## Directions for this task
Take each line from the entries that holds "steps" and copy it out.

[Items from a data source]
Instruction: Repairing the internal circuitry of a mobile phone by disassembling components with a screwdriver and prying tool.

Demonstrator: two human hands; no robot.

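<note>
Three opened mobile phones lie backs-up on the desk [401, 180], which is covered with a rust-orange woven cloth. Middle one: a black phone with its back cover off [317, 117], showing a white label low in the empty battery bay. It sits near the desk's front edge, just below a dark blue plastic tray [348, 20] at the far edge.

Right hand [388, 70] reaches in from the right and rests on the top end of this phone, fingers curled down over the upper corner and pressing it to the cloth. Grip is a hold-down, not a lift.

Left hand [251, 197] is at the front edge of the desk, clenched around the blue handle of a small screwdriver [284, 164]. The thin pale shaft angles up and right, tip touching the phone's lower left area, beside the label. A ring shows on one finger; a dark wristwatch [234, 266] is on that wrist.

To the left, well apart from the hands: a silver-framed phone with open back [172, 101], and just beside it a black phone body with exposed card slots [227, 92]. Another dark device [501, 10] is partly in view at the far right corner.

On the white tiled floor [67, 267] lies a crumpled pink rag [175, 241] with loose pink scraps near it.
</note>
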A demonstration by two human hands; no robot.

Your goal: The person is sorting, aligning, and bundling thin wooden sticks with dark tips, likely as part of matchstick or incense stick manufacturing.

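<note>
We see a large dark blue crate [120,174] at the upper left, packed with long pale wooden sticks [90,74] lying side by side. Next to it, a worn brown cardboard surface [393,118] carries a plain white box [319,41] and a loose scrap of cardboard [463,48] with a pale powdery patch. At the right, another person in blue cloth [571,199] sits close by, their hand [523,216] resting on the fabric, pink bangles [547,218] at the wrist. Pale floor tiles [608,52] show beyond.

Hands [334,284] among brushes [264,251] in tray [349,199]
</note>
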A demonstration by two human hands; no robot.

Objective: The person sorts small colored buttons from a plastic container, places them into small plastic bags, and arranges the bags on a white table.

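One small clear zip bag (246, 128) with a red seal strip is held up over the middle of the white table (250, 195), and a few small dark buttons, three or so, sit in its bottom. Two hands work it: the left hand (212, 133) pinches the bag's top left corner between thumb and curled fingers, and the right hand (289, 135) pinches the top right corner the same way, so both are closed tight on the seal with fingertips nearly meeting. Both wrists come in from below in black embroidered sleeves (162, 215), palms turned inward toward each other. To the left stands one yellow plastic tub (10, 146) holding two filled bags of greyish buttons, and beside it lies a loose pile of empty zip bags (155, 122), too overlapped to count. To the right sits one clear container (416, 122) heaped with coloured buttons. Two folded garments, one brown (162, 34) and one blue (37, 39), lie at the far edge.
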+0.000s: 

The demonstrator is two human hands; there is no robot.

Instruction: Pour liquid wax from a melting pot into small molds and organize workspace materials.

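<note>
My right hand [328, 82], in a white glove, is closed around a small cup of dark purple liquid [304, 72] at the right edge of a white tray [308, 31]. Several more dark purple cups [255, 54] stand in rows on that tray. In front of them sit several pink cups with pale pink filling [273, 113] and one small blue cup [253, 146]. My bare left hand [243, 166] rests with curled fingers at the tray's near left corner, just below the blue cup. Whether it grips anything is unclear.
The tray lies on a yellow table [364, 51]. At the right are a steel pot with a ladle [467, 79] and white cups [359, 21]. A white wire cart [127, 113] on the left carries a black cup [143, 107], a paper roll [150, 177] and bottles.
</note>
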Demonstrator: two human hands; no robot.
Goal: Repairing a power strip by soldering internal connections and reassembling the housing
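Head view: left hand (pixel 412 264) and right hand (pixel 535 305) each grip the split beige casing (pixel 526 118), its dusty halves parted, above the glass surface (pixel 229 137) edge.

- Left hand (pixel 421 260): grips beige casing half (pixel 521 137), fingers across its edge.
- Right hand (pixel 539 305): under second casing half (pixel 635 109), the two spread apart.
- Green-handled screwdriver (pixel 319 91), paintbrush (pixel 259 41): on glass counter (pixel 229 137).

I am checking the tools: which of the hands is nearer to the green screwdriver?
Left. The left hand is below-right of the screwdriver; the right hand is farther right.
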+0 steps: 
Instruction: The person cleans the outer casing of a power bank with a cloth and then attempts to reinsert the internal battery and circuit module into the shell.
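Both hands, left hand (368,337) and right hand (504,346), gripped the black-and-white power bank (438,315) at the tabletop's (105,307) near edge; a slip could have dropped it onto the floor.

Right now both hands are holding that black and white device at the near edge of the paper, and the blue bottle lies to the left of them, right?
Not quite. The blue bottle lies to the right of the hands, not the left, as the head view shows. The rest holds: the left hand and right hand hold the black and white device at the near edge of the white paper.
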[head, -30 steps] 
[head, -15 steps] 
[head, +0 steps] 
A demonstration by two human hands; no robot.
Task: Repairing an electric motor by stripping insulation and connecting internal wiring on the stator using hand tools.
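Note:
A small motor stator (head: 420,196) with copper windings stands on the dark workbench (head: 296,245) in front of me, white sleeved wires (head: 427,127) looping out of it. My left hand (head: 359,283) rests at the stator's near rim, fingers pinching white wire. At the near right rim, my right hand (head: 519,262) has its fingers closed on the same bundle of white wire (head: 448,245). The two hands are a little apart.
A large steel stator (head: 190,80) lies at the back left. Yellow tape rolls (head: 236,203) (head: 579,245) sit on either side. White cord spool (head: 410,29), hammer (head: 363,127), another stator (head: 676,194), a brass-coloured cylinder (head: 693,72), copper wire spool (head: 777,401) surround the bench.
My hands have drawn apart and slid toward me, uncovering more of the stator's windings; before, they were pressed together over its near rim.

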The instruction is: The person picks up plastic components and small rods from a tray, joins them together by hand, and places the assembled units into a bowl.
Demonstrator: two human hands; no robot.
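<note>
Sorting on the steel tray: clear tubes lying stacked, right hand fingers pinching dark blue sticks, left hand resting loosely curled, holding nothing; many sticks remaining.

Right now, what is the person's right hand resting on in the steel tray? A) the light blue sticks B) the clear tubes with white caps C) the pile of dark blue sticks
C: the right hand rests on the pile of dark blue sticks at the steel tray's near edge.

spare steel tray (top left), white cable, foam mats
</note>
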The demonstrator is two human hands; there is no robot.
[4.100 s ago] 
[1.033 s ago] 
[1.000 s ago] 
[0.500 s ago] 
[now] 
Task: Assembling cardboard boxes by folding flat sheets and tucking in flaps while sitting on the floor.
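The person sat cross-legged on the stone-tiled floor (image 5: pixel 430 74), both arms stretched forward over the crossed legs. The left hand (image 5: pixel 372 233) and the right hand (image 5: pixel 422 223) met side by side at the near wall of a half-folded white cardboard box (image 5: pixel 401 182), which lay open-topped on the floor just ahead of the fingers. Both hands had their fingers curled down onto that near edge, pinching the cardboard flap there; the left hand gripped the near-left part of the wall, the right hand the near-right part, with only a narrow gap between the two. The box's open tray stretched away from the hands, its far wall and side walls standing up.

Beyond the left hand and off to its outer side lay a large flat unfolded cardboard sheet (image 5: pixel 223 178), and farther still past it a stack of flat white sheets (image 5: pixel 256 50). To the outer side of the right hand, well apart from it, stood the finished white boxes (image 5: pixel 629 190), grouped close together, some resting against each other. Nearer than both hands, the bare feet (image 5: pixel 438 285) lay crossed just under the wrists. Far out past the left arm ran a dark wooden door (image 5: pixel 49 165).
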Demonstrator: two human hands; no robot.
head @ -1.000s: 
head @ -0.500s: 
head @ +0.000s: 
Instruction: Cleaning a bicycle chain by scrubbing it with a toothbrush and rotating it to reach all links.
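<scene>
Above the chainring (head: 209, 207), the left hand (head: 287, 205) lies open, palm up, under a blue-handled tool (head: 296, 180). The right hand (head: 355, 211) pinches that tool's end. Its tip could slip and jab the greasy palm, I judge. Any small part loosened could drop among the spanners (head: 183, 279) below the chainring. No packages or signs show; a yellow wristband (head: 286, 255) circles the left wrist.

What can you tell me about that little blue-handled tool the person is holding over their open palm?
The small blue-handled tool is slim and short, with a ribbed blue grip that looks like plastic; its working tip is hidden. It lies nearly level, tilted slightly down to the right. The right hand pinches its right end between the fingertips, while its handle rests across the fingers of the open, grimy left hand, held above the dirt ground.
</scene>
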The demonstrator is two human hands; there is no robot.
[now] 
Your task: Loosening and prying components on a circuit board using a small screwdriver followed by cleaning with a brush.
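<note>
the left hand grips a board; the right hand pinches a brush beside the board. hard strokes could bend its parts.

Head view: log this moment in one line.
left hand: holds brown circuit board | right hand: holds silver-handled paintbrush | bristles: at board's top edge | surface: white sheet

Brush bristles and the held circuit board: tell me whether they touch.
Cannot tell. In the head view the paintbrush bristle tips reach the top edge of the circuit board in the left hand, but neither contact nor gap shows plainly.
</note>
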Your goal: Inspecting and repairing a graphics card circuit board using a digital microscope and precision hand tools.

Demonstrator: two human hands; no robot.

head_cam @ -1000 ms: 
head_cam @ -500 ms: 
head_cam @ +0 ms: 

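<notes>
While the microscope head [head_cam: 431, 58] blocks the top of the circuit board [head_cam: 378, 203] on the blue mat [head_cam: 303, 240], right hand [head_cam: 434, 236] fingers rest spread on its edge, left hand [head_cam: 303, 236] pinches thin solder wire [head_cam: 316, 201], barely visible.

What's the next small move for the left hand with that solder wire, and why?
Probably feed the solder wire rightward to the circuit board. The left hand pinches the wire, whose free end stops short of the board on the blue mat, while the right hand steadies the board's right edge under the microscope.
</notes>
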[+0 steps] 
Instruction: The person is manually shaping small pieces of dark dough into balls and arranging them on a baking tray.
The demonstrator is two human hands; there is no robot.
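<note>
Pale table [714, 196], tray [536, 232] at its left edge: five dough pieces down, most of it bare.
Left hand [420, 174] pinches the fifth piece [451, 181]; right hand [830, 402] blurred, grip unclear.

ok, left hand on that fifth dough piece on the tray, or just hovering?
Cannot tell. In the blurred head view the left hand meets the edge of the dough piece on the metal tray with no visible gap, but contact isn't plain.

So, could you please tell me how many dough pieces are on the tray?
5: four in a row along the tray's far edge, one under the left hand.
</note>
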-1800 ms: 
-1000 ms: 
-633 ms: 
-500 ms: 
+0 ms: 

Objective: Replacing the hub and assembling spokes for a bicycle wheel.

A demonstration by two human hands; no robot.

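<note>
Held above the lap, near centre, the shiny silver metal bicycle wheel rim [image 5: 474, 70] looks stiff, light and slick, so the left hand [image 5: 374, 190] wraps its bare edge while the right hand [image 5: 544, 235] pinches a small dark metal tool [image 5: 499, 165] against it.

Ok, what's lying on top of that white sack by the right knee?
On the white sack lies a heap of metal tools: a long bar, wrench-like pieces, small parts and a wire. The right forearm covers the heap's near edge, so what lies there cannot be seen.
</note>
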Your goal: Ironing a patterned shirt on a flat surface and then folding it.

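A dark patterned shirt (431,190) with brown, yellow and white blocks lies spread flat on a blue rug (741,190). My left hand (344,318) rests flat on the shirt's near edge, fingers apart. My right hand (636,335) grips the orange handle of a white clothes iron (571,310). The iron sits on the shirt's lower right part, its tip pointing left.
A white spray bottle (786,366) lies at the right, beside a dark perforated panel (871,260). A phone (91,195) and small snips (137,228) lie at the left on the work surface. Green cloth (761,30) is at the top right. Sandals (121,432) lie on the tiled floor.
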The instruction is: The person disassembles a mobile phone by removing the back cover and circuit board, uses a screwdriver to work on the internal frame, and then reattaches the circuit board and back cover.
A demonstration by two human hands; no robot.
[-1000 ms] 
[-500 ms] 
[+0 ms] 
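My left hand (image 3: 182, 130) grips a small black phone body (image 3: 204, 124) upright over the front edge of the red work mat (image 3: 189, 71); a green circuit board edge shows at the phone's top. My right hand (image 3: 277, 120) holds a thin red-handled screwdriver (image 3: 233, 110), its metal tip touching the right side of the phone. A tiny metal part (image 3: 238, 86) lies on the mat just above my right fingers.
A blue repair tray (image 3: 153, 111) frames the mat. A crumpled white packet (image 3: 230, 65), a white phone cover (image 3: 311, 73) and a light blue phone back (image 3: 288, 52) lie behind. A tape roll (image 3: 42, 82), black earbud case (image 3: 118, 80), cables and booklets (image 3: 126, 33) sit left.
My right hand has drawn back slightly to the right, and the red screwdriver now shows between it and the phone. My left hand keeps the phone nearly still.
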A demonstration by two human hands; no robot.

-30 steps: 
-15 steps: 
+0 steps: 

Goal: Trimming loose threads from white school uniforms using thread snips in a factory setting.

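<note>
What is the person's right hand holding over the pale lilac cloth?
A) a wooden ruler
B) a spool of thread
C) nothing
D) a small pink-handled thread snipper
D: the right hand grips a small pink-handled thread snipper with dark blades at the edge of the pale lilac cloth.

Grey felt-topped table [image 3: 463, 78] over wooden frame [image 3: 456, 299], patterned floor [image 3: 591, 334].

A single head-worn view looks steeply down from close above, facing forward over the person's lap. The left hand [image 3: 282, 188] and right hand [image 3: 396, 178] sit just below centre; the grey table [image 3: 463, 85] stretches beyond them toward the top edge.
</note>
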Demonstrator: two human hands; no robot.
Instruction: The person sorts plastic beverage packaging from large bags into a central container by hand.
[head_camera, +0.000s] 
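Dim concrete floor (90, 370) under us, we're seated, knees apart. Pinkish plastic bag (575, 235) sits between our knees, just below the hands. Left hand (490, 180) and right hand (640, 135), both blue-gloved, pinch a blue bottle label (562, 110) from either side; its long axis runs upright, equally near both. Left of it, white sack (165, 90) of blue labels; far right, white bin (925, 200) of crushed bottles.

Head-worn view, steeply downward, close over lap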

## Solution to this task
+0 steps: 
[head, -30 steps] 
[head, -15 steps] 
[head, +0 steps] 
[+0 steps] 
-30 steps: 
-15 steps: 
+0 steps: 

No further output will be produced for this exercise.